I'm glad it moved fast; she had only one bad day.
Practically her last act was to walk repeatedly over the vet's keyboard, entering her own password onto his computer screen. Many of you have had her secret messages typed into chats. Recently she typed "loki," and on several occasions managed to change the computer's settings.
Despite her technological savvy, she stayed a wild animal to the end: a feral cat who nevertheless loved me and permitted herself to be loved. In these past few years she grew to love housepet and gramina, or at least be willing to cuddle or even sleep with them.

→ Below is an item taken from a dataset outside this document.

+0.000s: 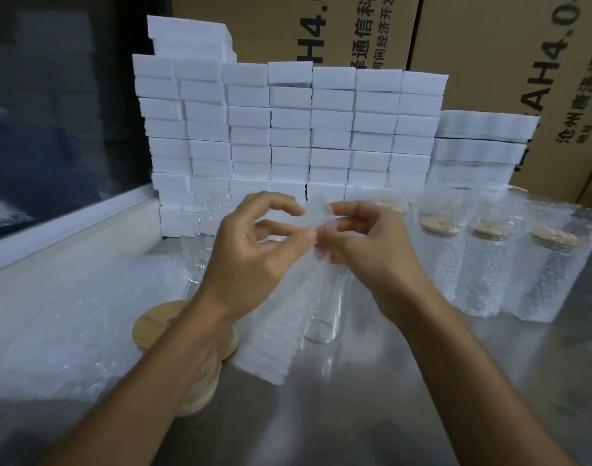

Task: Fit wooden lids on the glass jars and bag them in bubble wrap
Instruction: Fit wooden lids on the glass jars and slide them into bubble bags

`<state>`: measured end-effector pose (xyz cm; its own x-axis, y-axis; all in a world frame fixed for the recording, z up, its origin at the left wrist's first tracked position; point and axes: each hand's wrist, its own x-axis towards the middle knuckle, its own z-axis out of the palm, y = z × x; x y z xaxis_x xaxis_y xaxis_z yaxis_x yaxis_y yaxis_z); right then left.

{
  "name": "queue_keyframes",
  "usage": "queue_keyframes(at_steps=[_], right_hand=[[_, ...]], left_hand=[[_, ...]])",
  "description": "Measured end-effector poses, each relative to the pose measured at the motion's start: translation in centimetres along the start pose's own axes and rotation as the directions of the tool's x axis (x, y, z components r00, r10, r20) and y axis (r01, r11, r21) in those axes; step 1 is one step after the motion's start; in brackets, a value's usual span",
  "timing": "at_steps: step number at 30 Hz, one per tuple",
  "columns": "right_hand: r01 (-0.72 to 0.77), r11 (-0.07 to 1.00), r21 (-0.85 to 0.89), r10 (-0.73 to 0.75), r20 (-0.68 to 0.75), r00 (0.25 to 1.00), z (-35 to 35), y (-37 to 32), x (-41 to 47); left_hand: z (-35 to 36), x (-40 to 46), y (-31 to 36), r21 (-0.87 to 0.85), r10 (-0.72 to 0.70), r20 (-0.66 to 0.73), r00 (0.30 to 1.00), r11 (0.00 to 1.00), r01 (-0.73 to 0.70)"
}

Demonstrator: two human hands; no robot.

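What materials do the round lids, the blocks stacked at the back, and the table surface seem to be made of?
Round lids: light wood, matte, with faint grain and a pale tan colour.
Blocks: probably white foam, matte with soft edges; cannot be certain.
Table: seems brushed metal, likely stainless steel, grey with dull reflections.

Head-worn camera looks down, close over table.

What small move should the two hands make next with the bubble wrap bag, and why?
Probably pull its mouth open: the left hand and right hand pinch the top edge of the bubble wrap bag, which looks flat, and a bare glass jar stands just behind it.
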<state>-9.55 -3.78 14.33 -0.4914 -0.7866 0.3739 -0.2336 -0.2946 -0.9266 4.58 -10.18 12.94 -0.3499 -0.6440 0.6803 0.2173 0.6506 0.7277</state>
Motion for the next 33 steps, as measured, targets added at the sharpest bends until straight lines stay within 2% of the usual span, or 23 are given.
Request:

She was always a climbing cat -- she used to leap to the top of my 7-foot bookcases from the 3-foot ones, then to the top of the open door. Then to the top of the armoire, 8 and a half feet above the floor. When she was done napping up there, she would spread herself out like a flying squirrel and glide down to the floor.
Now she has gone to the great woods with all the other cats: Targy and Possum, Mad Max (Beyond Thunderpurr), Marlowe and Eqypt, Pyewacket the polydactyl.
The Heaven of Animals
By James L. Dickey
Here they are. The soft eyes open.
If they have lived in a wood
It is a wood.
If they have lived on plains
It is grass rolling
Under their feet forever.
Having no souls, they have come,
Anyway, beyond their knowing.
Their instincts wholly bloom
And they rise.
The soft eyes open.
To match them, the landscape flowers,
Outdoing what is required:
The richest wood,
The deepest field.
For some of these,
It could not be the place
It is, without blood.
These hunt, as they have done,
But with claws and teeth grown perfect,
More deadly than they can believe.
They stalk more silently,
And crouch on the limbs of trees,
And their descent
Upon the bright backs of their prey
May take years
In a sovereign floating of joy.
And those that are hunted
Know this as their life,
Their reward: to walk
Under such trees in full knowledge
Of what is in glory above them,
And to feel no fear,
But acceptance, compliance.
Fulfilling themselves without pain
At the cycle’s center,
They tremble, they walk
Under the tree,
They fall, they are torn,
They rise, they walk again.
James Dickey, “The Heaven of Animals” from The Whole Motion: Collected Poems 1945-1992. Copyright © 1992 by James Dickey.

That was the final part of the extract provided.